■ Task directions ■
Lines holding the word "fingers" must be located in the listing below and copied.

____

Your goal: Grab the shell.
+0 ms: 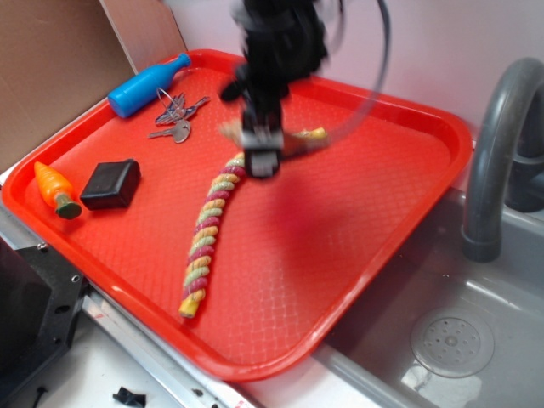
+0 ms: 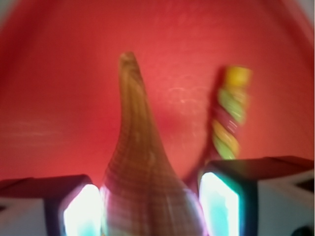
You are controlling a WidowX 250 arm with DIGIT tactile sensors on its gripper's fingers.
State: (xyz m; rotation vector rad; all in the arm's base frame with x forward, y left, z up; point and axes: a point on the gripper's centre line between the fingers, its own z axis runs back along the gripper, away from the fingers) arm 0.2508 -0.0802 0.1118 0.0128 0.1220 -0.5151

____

■ Reply to the exercise ■
You are controlling a WidowX 250 arm with DIGIT tactile sensors on its gripper's fingers.
State: (xyz m; rotation vector rad; all in the arm's base frame with x forward, y left, z up; point and axes: a point on the gripper's centre line between the fingers, its own z axis runs back along the gripper, away from the fingers) arm 0.2508 -0.0802 0.1118 0.0128 0.1220 -0.5151

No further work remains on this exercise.